Meine neue G910 Orion Spectrum hat das auch. Da ich die von Amazon hab, habe ich aber keine Lust die einzuschicken.

Meine alte Aivia Osmium hatte jenes Problem ebenfalls, allerdings nur bei 2 Tasten und noch lange nicht so laut. Und da ich hier ja lese dass das Problem ziemlich bekannt ist und mir so auf die Schnelle keine gute Alternative zu der 910 einfällt, lebe ich damit.

EDIT 21.01.: Ok, ich hab se zurückgeschickt...


----------



## MrWan (22. Januar 2017)

barmitzwa schrieb:


> war bei mir auch so. Ging daraufhin zurück - für 125€ eine absolute Lachnummer. [...]





05154 schrieb:


> [...] EDIT 21.01.: Ok, ich hab se zurückgeschickt...



Das hätte ich konsequenterweise auch tun sollen - und zwar spätestens nachdem Logitech sich nach mehreren Wochen dann doch noch dazu entschieden hatte, den durch ihren technischen Support angefragten Garantieaustausch abzulehnen und dabei diese Geräuschkulisse als bei einer mechanischen Tastatur "normal und erwartet" zu bewerten . Ich hatte in einem anderen Thread ein paar Worte dazu geschrieben: 

Mechanische Tastatur ohne "Filco Ping" (Thiiinggg) der Keyfeder erhältlich??
Mechanische Tastatur ohne "Filco Ping" (Thiiinggg) der Keyfeder erhältlich??

Ich vermute und hoffe, dass ein Nachfolger der G910 Orion Spectrum  dieses "normale und erwartete" nachhallende Geräusch nicht mehr  fabrizieren wird oder zumindest nicht mehr in diesem Ausmaß.

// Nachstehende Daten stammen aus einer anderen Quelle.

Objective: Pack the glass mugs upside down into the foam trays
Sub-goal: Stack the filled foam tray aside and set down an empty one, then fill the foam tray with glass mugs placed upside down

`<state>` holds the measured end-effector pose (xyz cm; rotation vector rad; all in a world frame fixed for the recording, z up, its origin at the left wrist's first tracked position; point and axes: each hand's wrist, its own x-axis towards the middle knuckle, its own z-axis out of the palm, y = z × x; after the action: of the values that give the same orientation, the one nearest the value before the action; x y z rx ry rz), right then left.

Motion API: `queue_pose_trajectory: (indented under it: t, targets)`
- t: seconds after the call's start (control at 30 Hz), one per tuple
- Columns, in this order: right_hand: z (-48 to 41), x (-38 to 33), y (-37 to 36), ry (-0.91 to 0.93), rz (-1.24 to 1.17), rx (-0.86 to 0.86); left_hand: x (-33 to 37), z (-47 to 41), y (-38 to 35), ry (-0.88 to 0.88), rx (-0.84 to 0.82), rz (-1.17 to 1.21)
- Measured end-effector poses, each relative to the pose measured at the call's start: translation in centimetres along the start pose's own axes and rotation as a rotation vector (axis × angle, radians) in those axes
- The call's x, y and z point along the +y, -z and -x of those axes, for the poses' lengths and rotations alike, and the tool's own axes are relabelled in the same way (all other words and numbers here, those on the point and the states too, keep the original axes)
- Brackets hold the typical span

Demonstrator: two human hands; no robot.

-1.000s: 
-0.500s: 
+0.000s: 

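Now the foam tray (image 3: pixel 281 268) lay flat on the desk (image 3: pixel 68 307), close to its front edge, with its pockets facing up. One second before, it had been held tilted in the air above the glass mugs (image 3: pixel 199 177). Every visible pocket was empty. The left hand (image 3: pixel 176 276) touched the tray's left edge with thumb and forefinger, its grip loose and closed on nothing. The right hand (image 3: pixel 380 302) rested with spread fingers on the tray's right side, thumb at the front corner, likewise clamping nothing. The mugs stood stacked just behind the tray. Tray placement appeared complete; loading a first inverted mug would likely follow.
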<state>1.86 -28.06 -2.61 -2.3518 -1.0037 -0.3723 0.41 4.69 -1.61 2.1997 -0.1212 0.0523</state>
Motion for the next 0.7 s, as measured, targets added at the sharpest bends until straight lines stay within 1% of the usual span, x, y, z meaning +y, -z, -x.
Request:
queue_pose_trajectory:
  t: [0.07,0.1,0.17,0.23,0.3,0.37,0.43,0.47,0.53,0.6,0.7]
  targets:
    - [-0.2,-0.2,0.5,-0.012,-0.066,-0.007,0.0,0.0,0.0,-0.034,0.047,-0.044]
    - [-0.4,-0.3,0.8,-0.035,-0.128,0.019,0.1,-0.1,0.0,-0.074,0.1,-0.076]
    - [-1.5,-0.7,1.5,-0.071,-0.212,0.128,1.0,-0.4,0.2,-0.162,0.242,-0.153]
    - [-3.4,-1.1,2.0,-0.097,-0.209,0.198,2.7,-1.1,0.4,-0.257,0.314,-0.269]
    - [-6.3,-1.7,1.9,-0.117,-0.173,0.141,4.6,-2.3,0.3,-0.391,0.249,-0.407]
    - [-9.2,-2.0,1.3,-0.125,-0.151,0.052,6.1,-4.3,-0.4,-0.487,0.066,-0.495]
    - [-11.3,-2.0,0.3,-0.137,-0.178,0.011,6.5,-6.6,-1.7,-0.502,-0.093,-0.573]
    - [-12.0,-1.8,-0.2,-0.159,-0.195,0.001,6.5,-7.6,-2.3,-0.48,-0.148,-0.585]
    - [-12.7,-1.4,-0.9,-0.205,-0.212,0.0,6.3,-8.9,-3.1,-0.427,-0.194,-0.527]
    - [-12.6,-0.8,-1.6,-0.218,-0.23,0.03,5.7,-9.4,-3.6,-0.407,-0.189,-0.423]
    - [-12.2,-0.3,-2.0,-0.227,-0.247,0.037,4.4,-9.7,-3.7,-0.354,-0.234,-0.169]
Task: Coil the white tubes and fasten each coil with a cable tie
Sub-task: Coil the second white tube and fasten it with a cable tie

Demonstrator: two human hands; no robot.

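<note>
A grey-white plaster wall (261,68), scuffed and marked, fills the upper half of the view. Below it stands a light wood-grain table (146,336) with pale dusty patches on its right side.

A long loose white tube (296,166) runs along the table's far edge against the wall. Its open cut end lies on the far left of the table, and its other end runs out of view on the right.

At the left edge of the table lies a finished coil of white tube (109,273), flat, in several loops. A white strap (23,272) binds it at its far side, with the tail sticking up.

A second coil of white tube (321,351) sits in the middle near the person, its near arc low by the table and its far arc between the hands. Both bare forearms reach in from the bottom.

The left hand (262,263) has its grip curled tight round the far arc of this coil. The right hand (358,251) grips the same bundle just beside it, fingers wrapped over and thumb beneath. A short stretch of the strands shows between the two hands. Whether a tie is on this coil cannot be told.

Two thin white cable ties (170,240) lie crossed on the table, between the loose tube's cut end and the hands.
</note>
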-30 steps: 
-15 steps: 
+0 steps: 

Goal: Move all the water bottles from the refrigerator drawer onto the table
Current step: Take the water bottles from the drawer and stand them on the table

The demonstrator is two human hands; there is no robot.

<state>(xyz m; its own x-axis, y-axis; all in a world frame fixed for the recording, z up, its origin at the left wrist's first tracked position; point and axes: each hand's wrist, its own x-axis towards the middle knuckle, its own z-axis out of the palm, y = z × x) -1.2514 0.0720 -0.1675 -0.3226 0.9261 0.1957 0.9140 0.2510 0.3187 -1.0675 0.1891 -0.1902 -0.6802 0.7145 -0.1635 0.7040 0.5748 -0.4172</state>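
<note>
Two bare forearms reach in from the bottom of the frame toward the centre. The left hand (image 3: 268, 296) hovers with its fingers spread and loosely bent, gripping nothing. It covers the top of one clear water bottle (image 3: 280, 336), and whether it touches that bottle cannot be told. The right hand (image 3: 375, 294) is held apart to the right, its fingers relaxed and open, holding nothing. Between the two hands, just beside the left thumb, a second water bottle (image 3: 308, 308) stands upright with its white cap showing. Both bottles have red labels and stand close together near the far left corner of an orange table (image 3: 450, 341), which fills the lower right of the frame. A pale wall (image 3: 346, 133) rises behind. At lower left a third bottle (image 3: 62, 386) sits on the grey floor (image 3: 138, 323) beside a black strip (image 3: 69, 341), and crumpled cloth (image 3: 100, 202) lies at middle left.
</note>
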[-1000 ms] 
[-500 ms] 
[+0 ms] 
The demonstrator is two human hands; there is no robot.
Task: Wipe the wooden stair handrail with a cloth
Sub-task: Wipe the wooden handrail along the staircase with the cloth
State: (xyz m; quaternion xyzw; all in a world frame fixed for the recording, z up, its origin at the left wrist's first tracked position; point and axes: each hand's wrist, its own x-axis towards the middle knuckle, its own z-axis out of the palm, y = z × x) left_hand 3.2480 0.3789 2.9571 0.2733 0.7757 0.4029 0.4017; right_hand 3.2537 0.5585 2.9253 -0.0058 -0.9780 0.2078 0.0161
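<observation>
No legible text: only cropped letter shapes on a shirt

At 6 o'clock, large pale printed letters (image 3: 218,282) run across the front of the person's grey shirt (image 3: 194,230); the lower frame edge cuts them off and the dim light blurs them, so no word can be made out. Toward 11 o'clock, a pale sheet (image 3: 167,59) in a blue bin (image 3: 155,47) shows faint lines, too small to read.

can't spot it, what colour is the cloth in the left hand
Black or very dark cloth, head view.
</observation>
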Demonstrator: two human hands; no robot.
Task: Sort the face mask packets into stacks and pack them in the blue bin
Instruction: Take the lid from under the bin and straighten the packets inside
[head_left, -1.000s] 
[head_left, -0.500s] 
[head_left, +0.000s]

Ich habe nun wirklich versucht, mich mit dem Geräusch anzufreunden, habe aber nach mehreren Wochen und vielen Seiten Code und Schrift entnervt wieder meine G19s angeschlossen. Wer ausschließlich oder überwiegend spielt, für den ist diese Tastatur aufgrund des kurzen Auslöseweges jedoch gut geeignet und auch die Ausleuchtung der Tasten ist wirklich äußerst gelungen. Die „eigenartige“ Geräuschkulisse der Tastatur und der aktuell wirklich miese (ausgelagerte?) Logitech-Support machen es mir dennoch schwer eine Empfehlung auszusprechen.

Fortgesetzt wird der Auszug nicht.